North Korea Blights China's One Belt, One Road Party with Missile Launch
BEIJING (CNN) -- North Korea's missile launch Sunday came at a highly embarrassing time for China, its chief ally and economic partner.
As Chinese President Xi Jinping prepared to inaugurate the Belt and Road Forum, Pyongyang fired a ballistic missile from a base in the country's northwest, near the border with China.
The forum is China's answer to Davos or the G20, centered around the colossal One Belt, One Road (OBOR) trade initiative.
OBOR is a personal project of Xi's, who spoke of the importance of "harmonious co-existence" with other countries during the opening ceremony.
But that harmony was somewhat spoiled by North Korea's missile launch from a base near the Chinese border hours before Xi started speaking.
Insult to Beijing
While analysts were careful of reading too much into the political timing of the missile launch -- pointing to technical considerations and favorable weather conditions -- they were clear the move would not be well received in Beijing.
"China will be greatly displeased," said Tong Zhao, an analyst with the Carnegie-Tsinghua Center for Global Policy.
He pointed to worsening relations between Beijing and Pyongyang as the US has increased pressure on China to act to rein in North Korea's nuclear program.
This month, North Korean state media warned China was crossing a "red line" in relations between the two countries as Beijing danced "to the tune of the US."
Zhao said that while Pyongyang may not have timed the launch to insult China, that it went ahead with it regardless showed they were unconcerned by potentially angering Beijing.
North Korea said the missile test was in response to the nuclear dangers and threats posed by the US and its followers.
"We will conduct ICBM tests anytime and anywhere in accordance with the decisions made by our central leadership," North Korea's ambassador to China Ji Jae Ryong said at an impromptu press conference at the country's embassy in Beijing Monday.
Ji's comments came as President Xi was due to speak himself at the close of the Belt and Road Forum.
Also likely to be displeased was Russian President Vladimir Putin, who spoke at the forum shortly after Xi Jinping.
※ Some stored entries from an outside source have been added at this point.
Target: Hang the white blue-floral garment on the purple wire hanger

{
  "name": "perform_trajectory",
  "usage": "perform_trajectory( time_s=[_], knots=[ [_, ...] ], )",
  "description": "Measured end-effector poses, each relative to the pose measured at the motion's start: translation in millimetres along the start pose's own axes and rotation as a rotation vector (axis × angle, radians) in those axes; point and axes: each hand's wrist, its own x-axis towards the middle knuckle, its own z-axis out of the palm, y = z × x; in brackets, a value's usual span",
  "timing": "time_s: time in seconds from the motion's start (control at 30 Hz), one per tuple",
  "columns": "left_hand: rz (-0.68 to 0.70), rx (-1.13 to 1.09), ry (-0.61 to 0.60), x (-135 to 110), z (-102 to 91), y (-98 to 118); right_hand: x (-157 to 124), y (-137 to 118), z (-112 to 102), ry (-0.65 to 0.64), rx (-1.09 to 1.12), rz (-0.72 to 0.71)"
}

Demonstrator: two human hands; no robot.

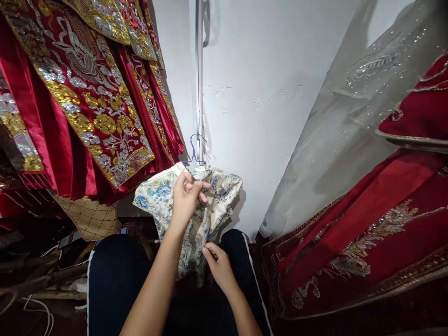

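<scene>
White wall (262,126), crinkled floral garment (196,231)

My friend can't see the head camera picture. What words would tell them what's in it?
A floral garment is on a purple hanger, with a person's left hand near its top and right hand at its front, lower down. Decorated red garments are on both sides, with a white wall behind.
</scene>
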Motion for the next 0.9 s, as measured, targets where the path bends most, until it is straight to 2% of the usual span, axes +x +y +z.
perform_trajectory(
  time_s=[0.1,0.2,0.3,0.37,0.5,0.67,0.8,0.9],
  knots=[
    [0.062,0.102,-0.017,-13.8,-6.4,-5.2,19.1,-40.2,-13.2,0.074,0.077,-0.024],
    [0.056,0.147,-0.091,-14.6,-14.0,1.6,55.5,-110.0,-28.7,0.091,0.083,-0.146],
    [0.067,0.179,-0.127,-12.2,-24.7,9.4,95.0,-172.8,-38.0,0.076,-0.041,-0.343],
    [0.089,0.187,-0.096,-12.7,-33.0,10.6,113.9,-196.7,-39.2,0.003,-0.188,-0.420],
    [0.059,0.103,-0.039,-16.6,-43.6,-0.6,127.2,-209.4,-32.2,-0.083,-0.391,-0.512],
    [-0.028,-0.120,0.066,-15.7,-37.5,-22.3,128.9,-211.9,-17.7,-0.055,-0.365,-0.583],
    [0.003,-0.181,0.189,-9.3,-32.6,-23.4,134.9,-209.8,-16.2,-0.073,-0.403,-0.551],
    [0.054,-0.183,0.167,-7.9,-31.3,-19.6,137.6,-205.9,-21.6,-0.131,-0.441,-0.532]
  ],
)
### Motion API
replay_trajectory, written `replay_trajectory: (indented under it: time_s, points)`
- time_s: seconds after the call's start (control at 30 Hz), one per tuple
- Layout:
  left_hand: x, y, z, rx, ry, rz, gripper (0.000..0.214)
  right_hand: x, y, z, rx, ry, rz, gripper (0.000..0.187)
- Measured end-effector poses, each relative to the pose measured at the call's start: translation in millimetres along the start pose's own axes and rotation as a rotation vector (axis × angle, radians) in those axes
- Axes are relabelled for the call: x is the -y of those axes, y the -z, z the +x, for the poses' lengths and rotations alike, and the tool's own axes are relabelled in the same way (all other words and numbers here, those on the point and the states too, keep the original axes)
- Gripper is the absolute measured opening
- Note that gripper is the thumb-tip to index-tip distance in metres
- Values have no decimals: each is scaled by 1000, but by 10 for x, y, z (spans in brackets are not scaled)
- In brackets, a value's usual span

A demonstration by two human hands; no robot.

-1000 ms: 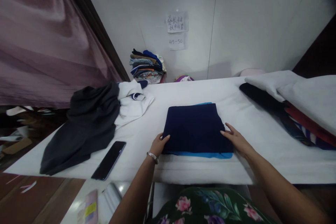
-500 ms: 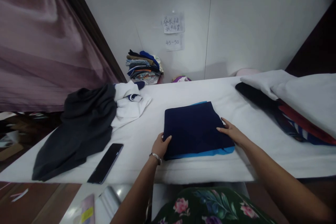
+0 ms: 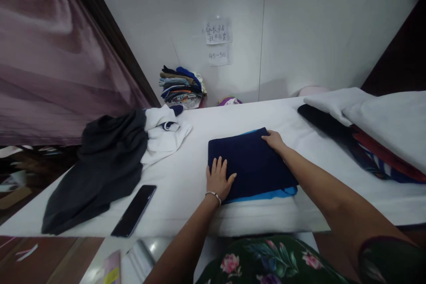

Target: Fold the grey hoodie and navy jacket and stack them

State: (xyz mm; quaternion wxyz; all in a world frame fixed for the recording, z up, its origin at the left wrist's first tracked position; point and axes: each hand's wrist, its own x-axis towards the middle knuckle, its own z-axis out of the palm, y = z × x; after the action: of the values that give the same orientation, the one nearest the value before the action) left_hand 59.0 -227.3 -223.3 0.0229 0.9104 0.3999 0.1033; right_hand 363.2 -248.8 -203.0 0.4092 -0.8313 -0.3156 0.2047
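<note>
White table (image 3: 239, 117), two hands (image 3: 218, 179) (image 3: 274, 140), apparently two folded garments (image 3: 249, 164)

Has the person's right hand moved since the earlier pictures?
Yes, the right hand has moved toward the white wall, onto the navy garment's far corner.

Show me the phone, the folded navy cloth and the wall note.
Phone (image 3: 133, 211): head view, middle of its screen.
Folded navy cloth (image 3: 254, 169): head view, middle of its top face.
Wall note (image 3: 217, 31): head view, centre of the paper.

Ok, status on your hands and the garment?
Left hand flat on folded navy garment. Right hand on its far edge. Black phone off left, apart.
</note>
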Motion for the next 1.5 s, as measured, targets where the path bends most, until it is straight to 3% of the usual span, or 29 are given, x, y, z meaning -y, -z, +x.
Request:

According to a US official, Sunday's missile landed 60 miles (95 kilometers) south of Russia's Vladivostok region, home to the Russian Pacific Fleet.
It's unclear why North Korea would fire a missile so close to Russia. Euan Graham, an expert on North Korea at Australia's Lowy Institute, said it seemed to be a self defeating move by North Korean leader Kim Jong Un.
"Russia has until now shown no signs of wanting to get on board with tougher sanctions," Graham said.
In a statement, White House spokesman Sean Spicer said the move should "serve as a call for all nations to implement far stronger sanctions against North Korea."
Kremlin spokesman Dmitry Peskov said Sunday that Putin was concerned by the launch and the "escalation of tensions" in the region, according to state news agency TASS.
North Korea has conducted seven previous launches since the beginning of the year, though the most recent -- on April 29 -- was a failure, according to South Korean and US officials.
Pyongyang has been rapidly advancing its missile program, with a stated goal of achieving a functioning intercontinental ballistic missile (ICBM) that could threaten the US mainland.
While Sunday's missile was far from that, Tsinghua's Zhao said it appeared to use a lofted trajectory indicating a potential range greater than previously tested weapons.
"North Korea wants to attain a credible regional nuclear capability with which it can hold regional targets under nuclear threat," he said.
He doubted whether Pyongyang would ever be able to build a functioning ICBM "because the US is putting real pressure on not only North Korea but all other countries."
But he warned that "with a regional nuclear deterrence, they might feel they are secure enough and do not really need a direct nuclear deterrence against the homeland of the US."
Graham said details about Sunday's missile "point to a new threshold of capability potentially crossed," adding that engineers "may well be able to draw warhead re-entry data from that which is applicable to their ICBM ambitions."
China is North Korea's chief ally and is seen by many as the main means for applying greater pressure on Pyongyang regarding its weapons programs.
Chinese media have become increasingly critical of North Korea in recent months, with state-sanctioned tabloid Global Times even questioning the relevance of the friendship treaty between the two countries.
"North Korea's pursuit of nuclear technology has impaired its own security as well as the region's, and it has also jeopardized China's national security," the paper said in an editorial this month.
Speaking on the sidelines of the Belt and Road Forum Sunday, Guan Jianxing, 22, a native of Dandong on the border with North Korea, said she was "very anxious about the situation."
"I don't know what North Korea is thinking of, they're so crazy," she said, adding that the forum was a "chance for China to get more control of this kind of international affairs."
Fellow volunteer Zhang Xiaohua, 21, said the forum came at a time when "less and less countries are willing to show leadership, especially the US."
Salesman Lian Jie said it was "so obvious that (North Korea is) targeting our country" with the missile launch.
"They are telling us they don't support OBOR and sabotaging our relationships with other countries," he said.